Moaddab Mohammad Hassan, Keshteli Ammar Hassanzadeh, Dastjerdi Mansour Siavash, Rezvanian Hasan, Aminorroaya Ashraf, Amini Masoud, Kachuei Ali, Hashemipour Mahin
Isfahan Endocrine and Metabolism Research Center, Isfahan University of Medical Sciences, Isfahan, Iran.
J Res Med Sci. 2009 May;14(3):165-70.
Iodine deficiency produces the spectrum of iodine deficiency disorders (IDDs) including endemic goiter, hypothyroidism, cretinism and congenital anomalies. Other factors, including goitrogens and micronutrient deficiencies may influence the prevalence and severity of IDDs and response to iodine supplementation. An association between zinc and goiter has previously been reported.

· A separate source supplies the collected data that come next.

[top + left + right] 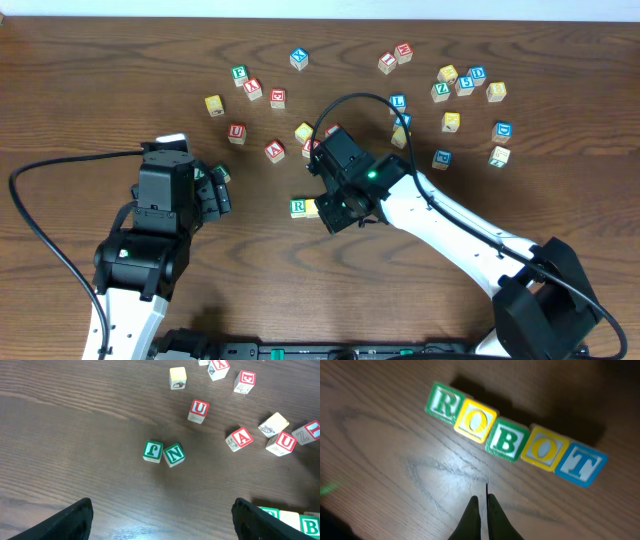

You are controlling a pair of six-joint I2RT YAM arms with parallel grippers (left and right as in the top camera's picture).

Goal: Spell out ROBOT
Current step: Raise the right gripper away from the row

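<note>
**Right wrist view: ROBOT row is down, all 5 cubes touching**

So the right wrist cam looks down on a row of 5 small letter blocks. From one end there's the green-framed wooden R cube [442, 402], the yellow-faced wooden O cube [476, 421] and the green-framed wooden B cube [508, 441]. Then come the 2nd yellow-faced wooden O cube [546, 450] and the blue-framed wooden T cube [581, 464]. Each one touches the next, and the line runs slanted across the frame. It's a bit blurry, but it reads ROBOT fine.

The right gripper [483, 505] hangs just in front of the row, roughly opposite the B. Its fingers are pressed together with nothing between them, and it's clear of the blocks.

In the overhead shot only the R cube and the O beside it poke out from under the right arm, about mid dark brown wooden table [80, 80]. The other 3 are hidden there.

The left gripper [162, 505] sits well off to the left of the row, fingers spread wide and holding nothing. Ahead of it, the left wrist cam shows a green-framed J cube [152, 451] and a green-framed N cube [174, 454] right next to each other. Red-lettered cubes like a U [198, 410] and an A [239, 439] are scattered farther out.
</note>
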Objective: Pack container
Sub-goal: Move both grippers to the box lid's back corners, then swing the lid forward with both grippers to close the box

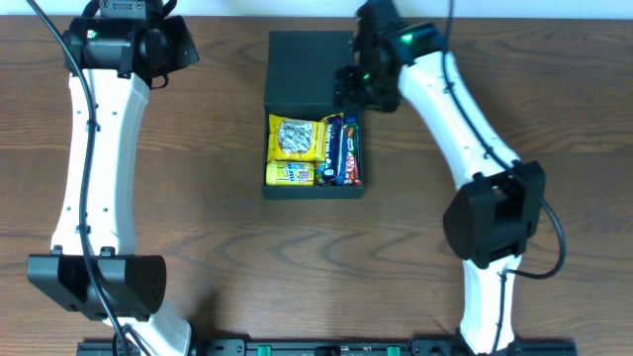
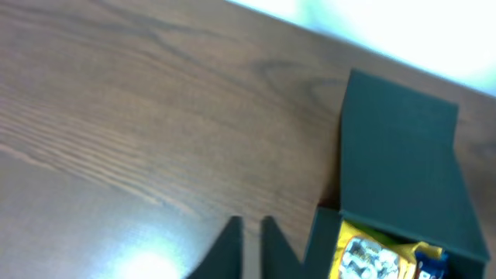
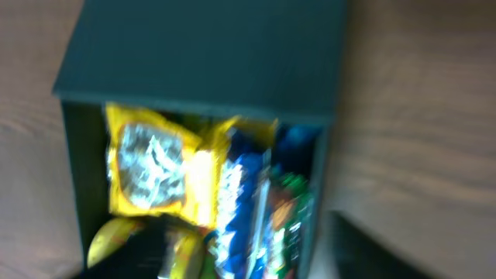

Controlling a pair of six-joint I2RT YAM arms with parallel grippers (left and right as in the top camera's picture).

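Container (image 1: 314,129), mid-table, matte cardboard, light and stiff, flap lid (image 1: 309,71) half raised over snack packets (image 1: 315,150): I'd take the lid's thin free edge; my right gripper (image 1: 353,84) hovers there, spread unclear through blur; my left gripper (image 2: 249,246) nearly closed, empty.

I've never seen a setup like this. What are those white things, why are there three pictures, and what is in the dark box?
The white things are two robot arms at a wooden table. One picture looks down from above; the other two come from cameras on each arm's wrist. In the middle sits the container, a dark box with its flap lid open. Inside lie yellow snack packets and blue ones. The right gripper hovers at the lid's edge; whether it grips anything is unclear. The left gripper is off to the side, holding nothing.
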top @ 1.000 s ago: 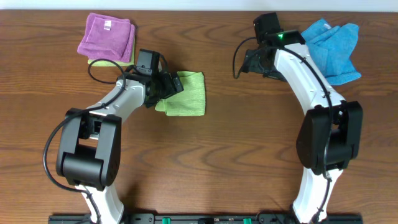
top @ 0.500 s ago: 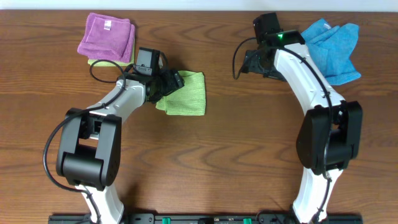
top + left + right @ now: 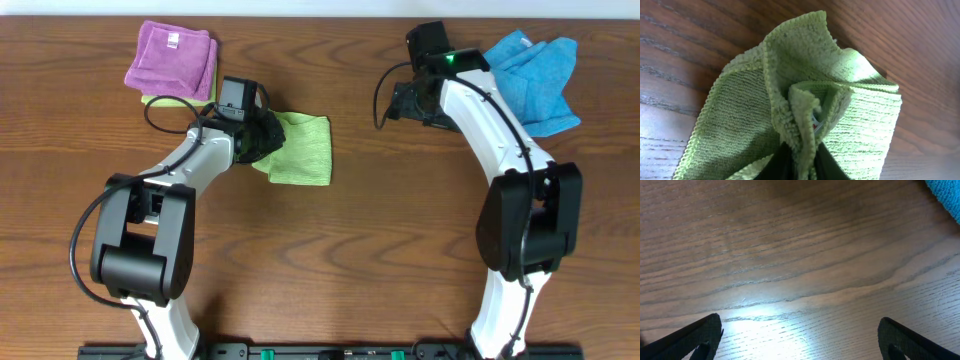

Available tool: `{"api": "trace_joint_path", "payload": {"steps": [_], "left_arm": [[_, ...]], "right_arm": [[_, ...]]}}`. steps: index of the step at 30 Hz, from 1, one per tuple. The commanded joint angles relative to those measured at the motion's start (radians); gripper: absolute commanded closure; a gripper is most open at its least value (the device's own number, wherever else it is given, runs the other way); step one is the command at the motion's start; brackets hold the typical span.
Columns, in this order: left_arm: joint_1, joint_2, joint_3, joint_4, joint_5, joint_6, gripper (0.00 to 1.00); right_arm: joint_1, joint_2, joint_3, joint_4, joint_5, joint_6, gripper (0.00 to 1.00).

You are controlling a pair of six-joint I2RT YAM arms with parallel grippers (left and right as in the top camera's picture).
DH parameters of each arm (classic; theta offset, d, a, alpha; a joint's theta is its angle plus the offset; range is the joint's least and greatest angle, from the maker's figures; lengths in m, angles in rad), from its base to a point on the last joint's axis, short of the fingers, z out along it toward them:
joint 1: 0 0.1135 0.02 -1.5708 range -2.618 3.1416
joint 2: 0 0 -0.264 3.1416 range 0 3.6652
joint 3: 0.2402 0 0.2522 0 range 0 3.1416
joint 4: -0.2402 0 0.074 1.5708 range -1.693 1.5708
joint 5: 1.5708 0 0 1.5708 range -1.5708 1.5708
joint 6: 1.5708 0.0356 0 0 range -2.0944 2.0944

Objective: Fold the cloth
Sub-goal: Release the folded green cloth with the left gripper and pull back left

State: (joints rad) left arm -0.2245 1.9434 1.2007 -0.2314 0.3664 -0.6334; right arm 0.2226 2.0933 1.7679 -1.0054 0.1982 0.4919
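The cloth (image 3: 305,150) is lime-green and lies folded on the wooden table, left of centre. My left gripper (image 3: 266,140) is at its left edge, shut on a raised pinch of the fabric. In the left wrist view the cloth (image 3: 735,110) bunches up into a ridge between the two black fingers (image 3: 780,167), and my left gripper (image 3: 802,162) is closed tight on that ridge. My right gripper (image 3: 400,100) hovers at the back right of centre. In the right wrist view my right gripper (image 3: 800,335) is open wide above bare wood, holding nothing.
A folded purple cloth (image 3: 172,58) lies at the back left, with a lime-green strip (image 3: 175,100) showing under its front edge. A crumpled bright blue cloth (image 3: 535,75) sits at the back right, its corner (image 3: 946,190) just beyond my right gripper.
My left gripper has closed on the cloth's left edge, pinching it into a raised fold. The right arm has not moved.
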Motion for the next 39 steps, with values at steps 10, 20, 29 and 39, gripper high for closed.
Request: {"api": "trace_joint_path", "payload": {"steps": [10, 20, 29, 39], "left_arm": [[0.002, 0.019, 0.015, -0.089, 0.0, 0.052, 0.94], [0.058, 0.018, 0.029, -0.151, -0.066, 0.08, 0.38], [0.13, 0.018, 0.13, -0.295, 0.064, 0.08, 0.39], [0.105, 0.018, 0.133, -0.296, 0.151, 0.069, 0.39]], "right_arm": [[0.008, -0.034, -0.001, -0.001, 0.004, -0.011, 0.01], [0.008, -0.034, -0.001, -0.002, 0.004, -0.019, 0.01], [0.008, -0.034, -0.001, -0.002, 0.004, -0.018, 0.01], [0.009, -0.034, -0.001, 0.0, -0.005, -0.02, 0.01]]}}
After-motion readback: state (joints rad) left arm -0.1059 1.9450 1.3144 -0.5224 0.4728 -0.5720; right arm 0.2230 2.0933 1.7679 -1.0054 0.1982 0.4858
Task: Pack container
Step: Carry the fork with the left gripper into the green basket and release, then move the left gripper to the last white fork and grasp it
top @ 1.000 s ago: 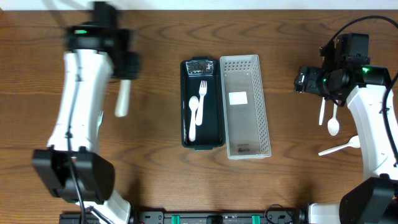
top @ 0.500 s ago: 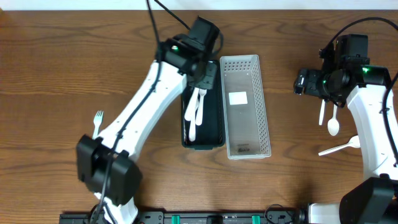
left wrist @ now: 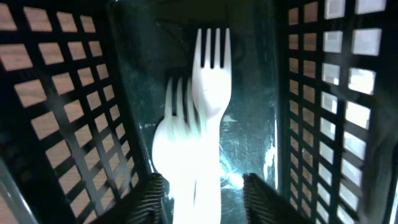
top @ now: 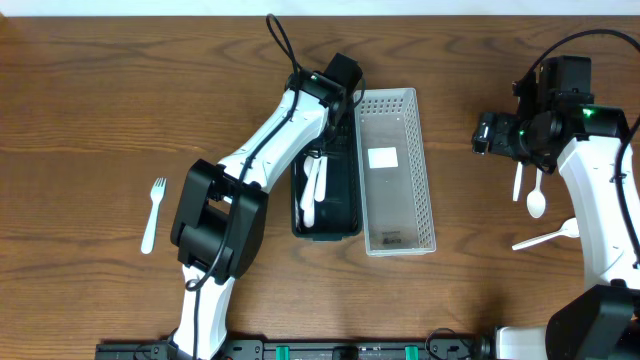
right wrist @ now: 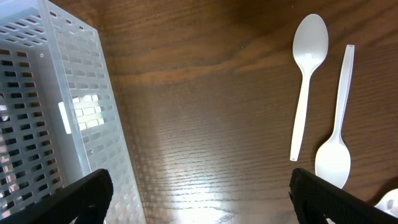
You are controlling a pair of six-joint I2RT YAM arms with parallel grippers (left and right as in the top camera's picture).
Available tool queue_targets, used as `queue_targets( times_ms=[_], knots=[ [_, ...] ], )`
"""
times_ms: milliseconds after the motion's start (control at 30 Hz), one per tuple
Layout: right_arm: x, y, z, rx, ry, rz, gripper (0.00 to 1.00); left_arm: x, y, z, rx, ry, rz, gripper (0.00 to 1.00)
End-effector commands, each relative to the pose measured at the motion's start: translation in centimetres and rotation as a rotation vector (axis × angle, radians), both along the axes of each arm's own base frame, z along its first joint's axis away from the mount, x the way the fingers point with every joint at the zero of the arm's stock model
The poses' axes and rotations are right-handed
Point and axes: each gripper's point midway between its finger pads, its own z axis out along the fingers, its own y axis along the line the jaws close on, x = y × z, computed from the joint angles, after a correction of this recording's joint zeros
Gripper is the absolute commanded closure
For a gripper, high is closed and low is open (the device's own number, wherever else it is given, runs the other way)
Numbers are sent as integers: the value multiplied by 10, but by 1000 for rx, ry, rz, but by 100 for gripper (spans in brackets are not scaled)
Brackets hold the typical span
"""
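- And the left arm has swung across from the 9 o'clock side of the table (top: 90, 90), where it stood a second ago carrying a white piece, straight over to the dark container (top: 347, 195)!
- The left end effector (left wrist: 205, 196) now sits down at the 12 o'clock end of that container. Its fingers have parted, with a gap beside the handles between them. Looks like a release, not a grip.
- That likely means one more piece packed: a fork (left wrist: 211, 68), a second fork (left wrist: 179, 102) and a spoon (left wrist: 169, 149) lie overlapping on the floor.
- The container sits mid-table, long and dark, with lattice walls and a glossy bottom, touching the white basket (top: 426, 200) at its 3 o'clock side. That one holds only a label.
- Plenty left, I'd judge: a loose fork (top: 152, 213) at 9 o'clock, and spoons (right wrist: 309, 43) at 3 o'clock.
- The right end effector (right wrist: 205, 205) hovers there spread wide, holding nothing, unmoved.
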Motion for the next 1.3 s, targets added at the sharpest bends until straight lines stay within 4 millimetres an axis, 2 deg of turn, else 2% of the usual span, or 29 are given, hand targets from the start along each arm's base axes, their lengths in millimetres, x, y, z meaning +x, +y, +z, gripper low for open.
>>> queue_targets(
  times_ms=[0,100,200,300,400,467,533,633,700,800,867,1033,1100,1167,1267],
  knots=[
    [0,0,0,-4,5,7,6,1,2,-2,10,1,7,47],
    [-1,0,-1,-7,8,14,6,4,3,4,14,-22,-46,43],
    [-1,-2,-1,-14,10,11,6,6,2,23,10,-61,-135,39],
    [-1,-2,-1,-14,10,11,6,7,16,60,61,-132,-172,33],
    [-2,-2,-1,-13,13,11,7,1,35,106,78,-201,-196,26],
    [-3,-2,-2,-13,17,11,6,-5,58,138,73,-240,-167,25],
    [-4,-2,-2,-13,21,11,5,-11,90,164,69,-272,-97,24],
    [-5,-1,-2,-12,27,11,5,-22,152,190,81,-289,47,20],
    [-6,-1,-3,-12,29,11,5,-31,190,197,96,-280,139,19],
    [-5,-1,-3,-12,28,11,5,-46,247,194,118,-247,268,15],
    [-5,-1,-3,-12,28,11,5,-53,267,186,98,-228,332,14],
    [-5,-1,-2,-13,28,11,5,-73,308,150,37,-190,455,13],
    [-5,-2,-2,-13,28,11,4,-78,323,132,41,-190,491,9],
    [-5,-2,-2,-15,27,10,4,-81,335,112,46,-184,501,1],
    [-4,-6,-2,-35,24,2,4,-83,346,85,55,-159,488,2]
  ],
)
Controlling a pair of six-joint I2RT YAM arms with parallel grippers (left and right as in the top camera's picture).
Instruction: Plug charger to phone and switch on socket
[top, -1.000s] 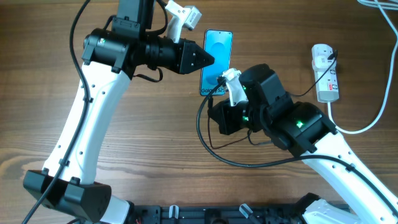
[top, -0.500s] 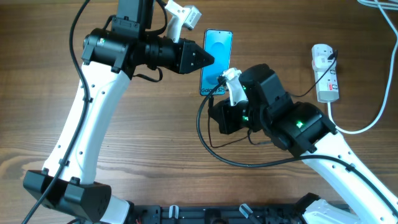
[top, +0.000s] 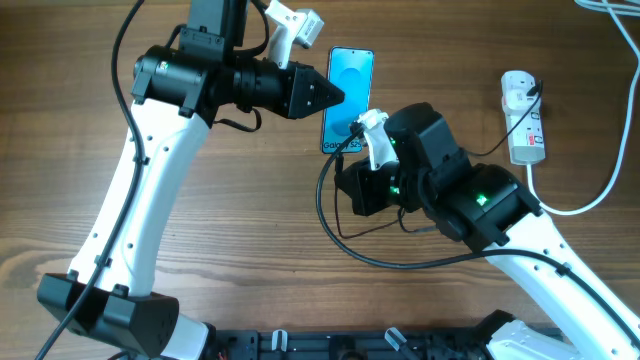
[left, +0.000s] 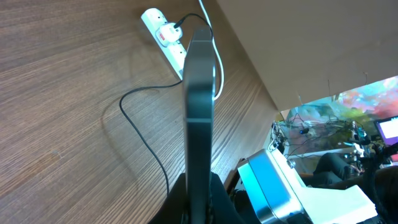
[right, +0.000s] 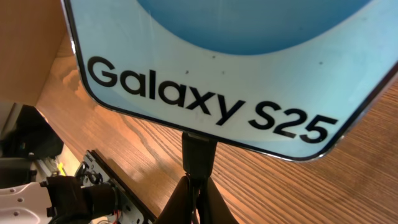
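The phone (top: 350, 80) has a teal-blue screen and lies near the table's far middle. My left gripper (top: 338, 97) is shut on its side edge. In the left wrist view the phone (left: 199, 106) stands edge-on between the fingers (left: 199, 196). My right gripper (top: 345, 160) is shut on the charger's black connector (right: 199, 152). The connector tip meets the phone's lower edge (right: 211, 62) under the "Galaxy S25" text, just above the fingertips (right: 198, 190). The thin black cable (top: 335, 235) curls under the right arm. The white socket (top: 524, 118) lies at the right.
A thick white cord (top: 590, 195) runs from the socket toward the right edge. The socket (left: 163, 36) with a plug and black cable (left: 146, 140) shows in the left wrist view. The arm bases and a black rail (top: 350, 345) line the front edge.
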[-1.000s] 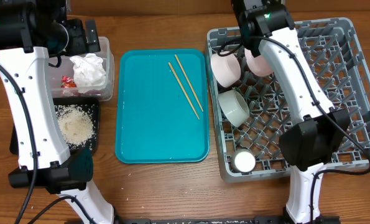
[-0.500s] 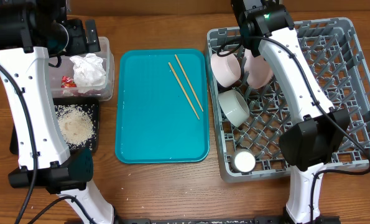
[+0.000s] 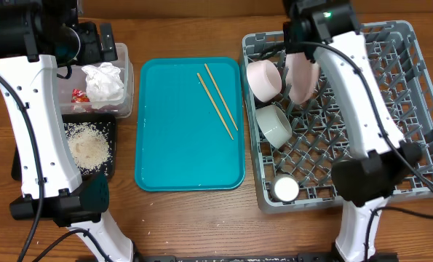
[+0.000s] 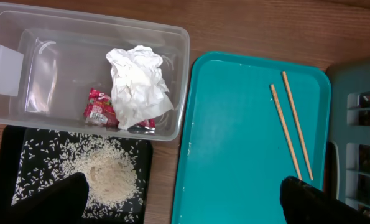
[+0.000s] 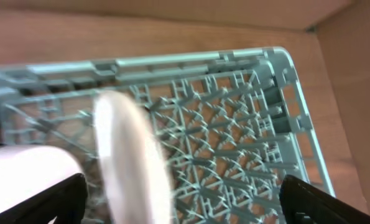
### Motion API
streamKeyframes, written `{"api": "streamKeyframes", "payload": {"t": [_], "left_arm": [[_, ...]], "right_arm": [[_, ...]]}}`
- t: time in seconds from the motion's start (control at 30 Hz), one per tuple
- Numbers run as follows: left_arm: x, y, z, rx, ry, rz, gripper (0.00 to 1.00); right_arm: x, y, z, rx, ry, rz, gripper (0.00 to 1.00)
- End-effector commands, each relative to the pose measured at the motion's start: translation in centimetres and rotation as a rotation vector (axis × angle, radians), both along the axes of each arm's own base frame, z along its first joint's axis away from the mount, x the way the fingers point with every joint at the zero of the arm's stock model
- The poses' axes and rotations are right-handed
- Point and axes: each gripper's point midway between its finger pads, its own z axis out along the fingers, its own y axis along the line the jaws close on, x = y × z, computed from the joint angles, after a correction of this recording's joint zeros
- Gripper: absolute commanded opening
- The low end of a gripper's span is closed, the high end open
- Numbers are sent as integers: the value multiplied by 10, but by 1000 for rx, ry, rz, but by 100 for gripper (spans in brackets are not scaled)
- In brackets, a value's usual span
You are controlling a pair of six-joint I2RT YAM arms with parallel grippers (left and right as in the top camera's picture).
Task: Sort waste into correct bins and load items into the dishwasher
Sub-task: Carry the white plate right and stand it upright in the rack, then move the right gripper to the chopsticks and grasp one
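Now the white plate (image 5: 132, 162) stands on its edge in the grey rack (image 3: 412, 94), beside the pink bowl (image 3: 263, 78). The right gripper (image 5: 185, 202) hangs over it, wide open and empty. The left gripper (image 4: 181, 202) is open too. I think the chopsticks (image 3: 217, 100) come next. They lie flat on the teal tray (image 3: 180, 145), so they need a careful pinch. Everything sits on a wooden table (image 3: 194, 225).

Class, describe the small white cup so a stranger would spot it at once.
Start at the grey dish rack right of the teal tray. In its near corner beside the tray sits the small white cup. It is smaller and whiter than the grey-green bowl and pink bowl beyond it.
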Motion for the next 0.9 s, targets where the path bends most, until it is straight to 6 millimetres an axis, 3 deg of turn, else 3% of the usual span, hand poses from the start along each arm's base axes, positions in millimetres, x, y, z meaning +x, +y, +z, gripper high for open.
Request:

A cross sectional study investigating an association between goiter and serum zinc status was performed in 2003 in a mountainous region of Iran. One thousand eight hundred twenty-eight children were selected by multistage cluster sampling. Goiter staging was performed by inspection and palpation. Serum zinc, total thyroxine, thyroid stimulating hormone and urinary iodine concentration were measured in a group of these children.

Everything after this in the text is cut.